Question

我正在尝试使用rvest消除大量辩论。辩论是在不同的网页上进行的，我从搜索结果中收集了这些网页的网址。搜索结果超过1000页，其中有20,000页辩论（即20,000个网址）。

我目前的方法成功地从辩论页面中获取了我需要的数据，但是，对于超过20页的搜索结果（即20,000个网址中只有400个），处理过程将花费非常长的时间。

我目前正在使用一个forloop，它会循环访问我的URL列表，并用我需要的内容抓取5个html节点（请参见下文）。这会为要抓取的内容的每个节点创建一个向量，然后将其合并到一个数据帧中以进行分析。我认为这种方法意味着我需要为每个网页分别调用5次不同的html节点。

有什么方法可以更有效地刮擦它？我确信有一种方法可以做到，这样它将在一次调用每个URL时将所有5个节点都刮掉，而不是重复5次。同样，有可能在for循环中动态填充数据帧，而不是存储5个不同的向量。另外，也许我可以使用并行处理来同时抓取多个URL？
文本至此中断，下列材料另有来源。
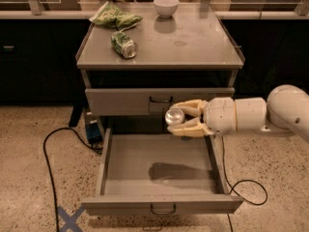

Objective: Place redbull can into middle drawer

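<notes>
My gripper reaches in from the right, and its cream fingers are shut on the redbull can, whose shiny silver top faces the camera. The can hangs in the air over the back of the open middle drawer, a wide shallow grey drawer pulled out with a bare floor and a dark loop handle at the front. The can's shadow falls on the drawer floor. The can's blue-and-silver body is mostly hidden by the fingers.
The closed upper drawer is just behind the gripper. On the cabinet top lie a green can on its side, a green chip bag and a white bowl. Black cables run on the floor.
</notes>
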Tool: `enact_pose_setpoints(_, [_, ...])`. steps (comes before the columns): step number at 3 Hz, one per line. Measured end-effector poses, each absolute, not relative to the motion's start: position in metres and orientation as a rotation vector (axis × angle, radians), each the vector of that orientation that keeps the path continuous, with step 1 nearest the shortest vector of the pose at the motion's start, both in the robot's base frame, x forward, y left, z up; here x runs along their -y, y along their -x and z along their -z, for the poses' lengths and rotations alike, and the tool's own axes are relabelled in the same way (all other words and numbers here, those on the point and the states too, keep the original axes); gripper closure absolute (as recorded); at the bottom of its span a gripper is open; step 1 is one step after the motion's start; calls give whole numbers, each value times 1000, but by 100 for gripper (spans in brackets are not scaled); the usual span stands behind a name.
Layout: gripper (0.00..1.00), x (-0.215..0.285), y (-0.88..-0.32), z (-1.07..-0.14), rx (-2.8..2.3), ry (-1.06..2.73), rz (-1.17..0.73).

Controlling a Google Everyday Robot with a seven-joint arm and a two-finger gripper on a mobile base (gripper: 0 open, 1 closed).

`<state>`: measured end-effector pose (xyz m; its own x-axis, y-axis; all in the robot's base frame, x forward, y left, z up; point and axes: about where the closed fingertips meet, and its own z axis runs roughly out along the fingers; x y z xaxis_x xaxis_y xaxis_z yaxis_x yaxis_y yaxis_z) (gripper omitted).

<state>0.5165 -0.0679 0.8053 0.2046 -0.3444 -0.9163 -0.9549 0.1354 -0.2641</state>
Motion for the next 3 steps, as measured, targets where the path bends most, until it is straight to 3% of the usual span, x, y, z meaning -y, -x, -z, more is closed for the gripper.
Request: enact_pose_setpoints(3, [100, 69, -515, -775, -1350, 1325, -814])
我很困惑。

#create empty
speakerid <- c()
parties <- c()
contributions <- c()
titles <- c()
debatedates <- c()

#for loop to scrape relevant content
for(i in debate_urls$url) { 

  debate_urls <- read_html(i)
  speaker <- debate_urls %>% html_nodes(".debate-speech__speaker__name") %>% html_text("")
  speakerid = append(speakerid, speaker)

  debate_urls <- read_html(i)
  party <- debate_urls %>% html_nodes(".debate-speech__speaker__position") %>% html_text("")
  parties = append(parties, party)

  debate_urls <- read_html(i)
  contribution <- debate_urls %>% html_nodes(".debate-speech__speaker+ .debate-speech__content") %>% html_text("p")
  contributions = append(contributions, contribution)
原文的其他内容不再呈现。